Le cadavre numérique
Si le médecin clinicien s’est aujourd’hui détourné du cadavre avec soulagement et ne se rend plus guère « au rendez-vous des thérapeutes », il n’en est pas de même de la télévision où l’autopsie est devenue une séquence obligée des séries policières avec un cadavre numérique flanqué d’un médecin légiste ricanant, clown blanc dont on attend des plaisanteries de carabin et des grivoiseries morbides. Sans oublier les pièces anatomiques exposées comme des œuvres d’art et les images de cadavres victimes des guerres et des catastrophes, glanées autour du monde, que le public fasciné regarde avec commisération.
Le cadavre magasin
La dépouille est à présent promue au rang de cadavre-magasin à qui on demande de fournir des organes à transplanter, la mort cérébrale étant une mort juridique laissant le corps vivant à la disposition du corps médical.
Remplacer
un organe était une faculté divine. Ganesh à tête d’éléphant sur un corps d’enfant n’est-il pas le dieu de la sagesse ? Le centaure Chiron qui enseigna la médecine aux hommes transplanta le
talon d’un cadavre de centaure sur Achille. Au IIIe siècle la greffe légendaire de la jambe d’un noir à un blanc par St Côme et St Damien, maintes fois représentée par les peintres du Moyen Age
et de la Renaissance, en font les Saints Patrons des chirurgiens.

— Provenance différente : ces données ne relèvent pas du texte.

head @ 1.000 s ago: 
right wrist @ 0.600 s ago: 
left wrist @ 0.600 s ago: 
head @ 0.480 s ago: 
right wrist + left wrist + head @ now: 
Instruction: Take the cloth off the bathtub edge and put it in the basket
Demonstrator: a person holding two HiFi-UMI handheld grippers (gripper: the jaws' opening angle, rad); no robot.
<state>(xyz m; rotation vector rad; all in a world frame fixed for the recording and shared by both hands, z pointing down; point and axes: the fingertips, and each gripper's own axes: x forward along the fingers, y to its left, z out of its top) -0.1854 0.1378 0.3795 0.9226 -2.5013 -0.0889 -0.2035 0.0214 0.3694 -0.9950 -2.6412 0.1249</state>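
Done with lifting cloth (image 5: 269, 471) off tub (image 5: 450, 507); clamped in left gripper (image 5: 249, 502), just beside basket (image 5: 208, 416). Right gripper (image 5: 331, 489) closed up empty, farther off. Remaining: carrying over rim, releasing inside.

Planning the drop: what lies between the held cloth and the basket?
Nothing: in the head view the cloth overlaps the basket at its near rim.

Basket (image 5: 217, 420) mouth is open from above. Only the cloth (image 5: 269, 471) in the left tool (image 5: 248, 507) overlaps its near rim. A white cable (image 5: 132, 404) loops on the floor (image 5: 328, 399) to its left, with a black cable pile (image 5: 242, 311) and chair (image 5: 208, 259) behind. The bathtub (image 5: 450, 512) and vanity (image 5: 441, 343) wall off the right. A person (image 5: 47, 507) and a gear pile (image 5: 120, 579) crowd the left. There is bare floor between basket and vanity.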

Fra Angelico : greffe d'une jambe (de noir) au diacre Giustiniamo
Les chirurgiens comme leurs saints savent à présent greffer la plupart des organes. On a plus ou moins résolu le problème de la maintenance de l’organe étranger. Reste celui de la matière
première, elle manque et bien des malades doivent attendre longtemps et parfois jusqu’à la mort la greffe salvatrice. Ce marché en pleine expansion n’a pas échappé aux trafiquants qui organisent
le commerce d’organes prélevés chez les plus démunis. Les réseaux les plus proches sont en Europe de l’Est et au Moyen Orient. Ils organisent les prélèvements d’organes sur des jeunes gens à bout
de ressources pour une somme modeste, revendus trente à soixante fois plus cher aux malades en attente de greffe. Des médecins se prêtent à ce commerce lucratif de morceaux d’êtres humains
vivants. De façon officielle, en Chine, les condamnés à mort constituent une matière première de premier choix.

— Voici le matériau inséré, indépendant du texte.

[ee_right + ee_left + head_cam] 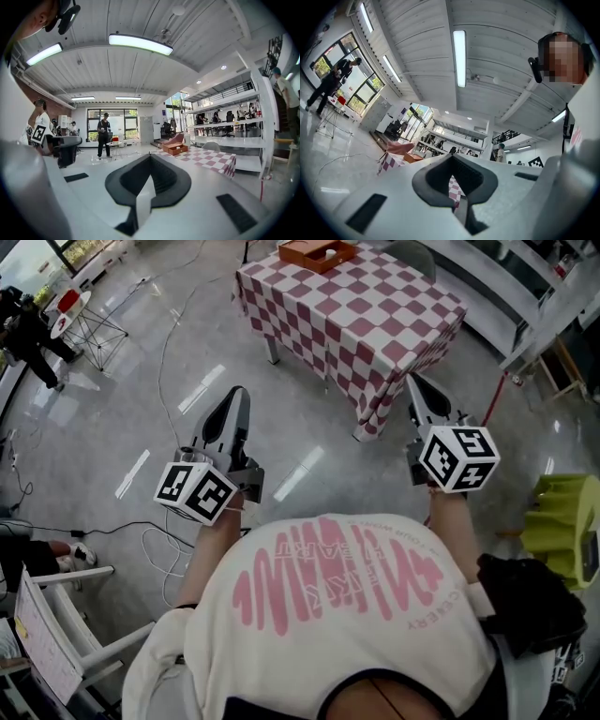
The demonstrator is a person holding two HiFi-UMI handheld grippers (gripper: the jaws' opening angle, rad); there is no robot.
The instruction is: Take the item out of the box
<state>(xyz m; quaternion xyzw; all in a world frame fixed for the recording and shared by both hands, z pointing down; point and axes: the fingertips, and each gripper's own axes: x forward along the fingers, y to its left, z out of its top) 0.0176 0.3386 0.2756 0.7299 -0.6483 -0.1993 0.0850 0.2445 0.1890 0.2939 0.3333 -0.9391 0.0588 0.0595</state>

Les hommes d’affaires piétinent devant les soues où les cochons transgéniques attendent dans une bienheureuse ignorance que leurs organes soient un jour acceptés par l’homme. « Quel admirable animal que le cochon. Il ne lui manque que de savoir faire lui même son boudin. » (Jules Renard). Du divin et de la sainteté aux marchands du temple, c’est toujours la même histoire.
Prélever à un mort de quoi faire vivre un vivant pourrait être considéré comme un cannibalisme parentéral salvateur. Les greffes d’organes sont évidemment spectaculaires, mais n’est-ce pas un aveu d’impuissance ? On dépose l’organe malade lorsqu’on n’a pas pu le guérir ou le préserver et l’on pose à la place celui d’un moribond que l’on n’a pas pu sauver, mais que l’on maintient en vie pour l’occasion. Le don d’organe est évidemment nécessaire pour sauver ceux qui sont en attente de transplantation, mais ce n’est pas une raison pour jeter l’opprobre sur ceux qui refusent pour des raisons religieuses ou personnelles qu’ils ne sont pas obligés d’expliquer. Après tout on « a quand même le droit… de refuser d’avoir affaire avec certaines gens même après sa mort. » (Fruttero et Lucentini) [1]
[1] La Sauvegarde du sourire, éd arléa 1989.